到得西湖湖畔,赵小栋跃下马来,四处打听武当派的下落。幸好武当派是名门正派,无需遮掩行踪,他只找了两个小贩,就打听出武当派住的客栈,是距离这里一里多远的清风客栈。

赵小栋照着小贩的指引,向西走了一里多远,转了一个大弯,就见一座客栈当街而立,金字招牌上写着“清风客栈”四个大字,有两个道士打扮的人正站在客栈门口聊天。

赵小栋心下大喜,突然间又发起愁来,寻思:“我总不好就这样当着他们的面,大喇喇地走进去,说我要找张无忌吧。就算这张无忌被小姐收买了,但是客栈里这么多人,总不可能人人都被小姐收买了。张无忌的师叔师伯师兄师弟们,瞧见我这样一个生面孔来找张无忌,只怕会生出疑心,那可不好了。”

他一时也想不出主意来,又担心自己在这里站的久了,同样会惹人生疑,便离开客栈前面的这条街道,站在墙角下面,四处张望。

便在此时,忽听得细碎的脚步声在面前响起,赵小栋放眼望去,就见一个少年向他这里小跑过来。这少年约莫十七八岁,一身粗布短打,腰上系着围裙,围裙上还绣着“冯家蝴蝶面”五个字,两只手各提着一只饭盒。

这少年跑到赵小栋近前,却看也没看赵小栋一眼,径自走向坐在赵小栋左手边的修鞋匠前面,说道:“陈大爷,您点的放排骨的蝴蝶面来了,我给您放在这了?”

那修鞋匠放下嘴里的烟斗,笑道:“小邢,麻烦你了。”

那小邢笑道:“应该的,应该的。”说着将两只篮子放在旁边的小几上,又解开右边饭盒的盖子,将饭盒中放的蝴蝶面端出来,放在几上,然后将盖子盖好,提起篮子,笑道:“陈大爷,那我走了,您慢慢吃啊,一会儿我再过来收碗。”

赵小栋知道时下很多饭馆都有这种外送服务,不由心中一动,暗道:“我这样的生面孔去找张无忌,确实会惹人生疑,但是他这样的生面孔去找张无忌,他们只会奇怪是谁点东西给张无忌的,可不会去奇怪这个把东西送来的人究竟是谁。

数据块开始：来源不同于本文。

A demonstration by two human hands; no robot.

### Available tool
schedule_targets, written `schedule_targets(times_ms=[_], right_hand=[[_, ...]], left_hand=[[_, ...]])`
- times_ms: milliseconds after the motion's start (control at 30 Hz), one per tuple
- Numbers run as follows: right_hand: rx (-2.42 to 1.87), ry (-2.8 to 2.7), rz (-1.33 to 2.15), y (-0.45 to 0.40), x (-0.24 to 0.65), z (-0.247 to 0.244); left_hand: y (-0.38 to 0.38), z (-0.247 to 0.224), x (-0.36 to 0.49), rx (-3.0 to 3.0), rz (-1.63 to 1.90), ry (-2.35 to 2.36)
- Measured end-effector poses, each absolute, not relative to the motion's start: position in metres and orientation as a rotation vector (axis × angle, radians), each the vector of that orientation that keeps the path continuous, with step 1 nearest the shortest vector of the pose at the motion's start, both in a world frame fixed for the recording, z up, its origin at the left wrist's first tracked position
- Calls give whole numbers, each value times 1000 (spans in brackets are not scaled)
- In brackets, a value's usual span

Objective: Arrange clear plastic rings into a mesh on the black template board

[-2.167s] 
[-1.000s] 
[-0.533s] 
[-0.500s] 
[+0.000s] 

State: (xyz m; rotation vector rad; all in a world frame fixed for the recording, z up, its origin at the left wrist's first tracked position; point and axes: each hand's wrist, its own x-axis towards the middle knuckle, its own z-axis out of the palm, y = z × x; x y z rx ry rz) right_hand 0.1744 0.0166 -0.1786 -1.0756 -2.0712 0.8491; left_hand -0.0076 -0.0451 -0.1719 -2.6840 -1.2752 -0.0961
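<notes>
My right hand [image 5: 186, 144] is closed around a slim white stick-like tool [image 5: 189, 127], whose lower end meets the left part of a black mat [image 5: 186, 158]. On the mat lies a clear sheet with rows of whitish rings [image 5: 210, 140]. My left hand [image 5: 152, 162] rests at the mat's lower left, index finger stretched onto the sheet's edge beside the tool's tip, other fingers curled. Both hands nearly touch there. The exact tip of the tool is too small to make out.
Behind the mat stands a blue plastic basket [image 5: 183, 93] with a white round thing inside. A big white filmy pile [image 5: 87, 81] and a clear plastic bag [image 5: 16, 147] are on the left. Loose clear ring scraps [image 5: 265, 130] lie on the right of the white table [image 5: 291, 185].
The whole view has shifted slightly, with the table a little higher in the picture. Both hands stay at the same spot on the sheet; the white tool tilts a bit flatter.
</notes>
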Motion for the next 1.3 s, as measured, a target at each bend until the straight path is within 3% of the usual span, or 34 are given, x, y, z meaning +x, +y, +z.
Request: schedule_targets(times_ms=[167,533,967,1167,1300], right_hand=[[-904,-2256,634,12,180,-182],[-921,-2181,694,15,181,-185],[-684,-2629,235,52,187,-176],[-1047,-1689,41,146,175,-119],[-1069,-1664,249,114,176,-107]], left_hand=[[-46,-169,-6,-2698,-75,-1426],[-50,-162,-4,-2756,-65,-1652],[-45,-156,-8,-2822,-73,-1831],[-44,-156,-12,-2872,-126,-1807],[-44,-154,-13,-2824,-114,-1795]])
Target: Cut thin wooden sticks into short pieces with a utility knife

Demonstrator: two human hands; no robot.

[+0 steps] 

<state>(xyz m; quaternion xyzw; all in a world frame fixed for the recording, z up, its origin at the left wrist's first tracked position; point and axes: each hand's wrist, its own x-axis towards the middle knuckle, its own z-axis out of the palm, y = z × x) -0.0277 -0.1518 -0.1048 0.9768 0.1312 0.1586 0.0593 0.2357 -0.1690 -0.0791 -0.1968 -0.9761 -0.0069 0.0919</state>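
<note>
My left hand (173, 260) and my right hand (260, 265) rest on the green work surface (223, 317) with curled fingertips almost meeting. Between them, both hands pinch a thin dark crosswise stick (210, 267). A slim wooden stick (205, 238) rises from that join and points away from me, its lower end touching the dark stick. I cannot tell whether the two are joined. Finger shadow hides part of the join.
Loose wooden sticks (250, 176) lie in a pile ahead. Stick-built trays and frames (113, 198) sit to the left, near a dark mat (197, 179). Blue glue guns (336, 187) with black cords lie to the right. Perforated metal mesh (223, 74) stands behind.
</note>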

”又想:“我须得找一家离清风客栈很远的店,以防客栈的人认出来我是假扮的。”

赵小栋离开墙角,往热闹的大道上走去,走了好一会儿,只见老大一座酒楼立在右前方,金字招牌被厨烟熏得漆黑,勉强看出上面写的是“映月楼”三字。

赵小栋心想:“就这里了!”他绕着映月楼走了半圈,来到映月楼的后院,双足一点,翻过院墙,轻轻落在院里。这时已经有人陆陆续续过来吃饭,赵小栋站在后院,只觉阵阵酒香肉气自后厨喷了出来,后面厨子切菜切肉,倒油炒菜的声音,和前面跑堂的高声招呼,客人说说笑笑的声音连成一片。

赵小栋蹑手蹑脚地溜进映月楼中,偷了一套跑堂的衣服换上,然后走进厨房,见靠近门口的桌上就摆着十几个食盒,便拿起一个,然后向里走去。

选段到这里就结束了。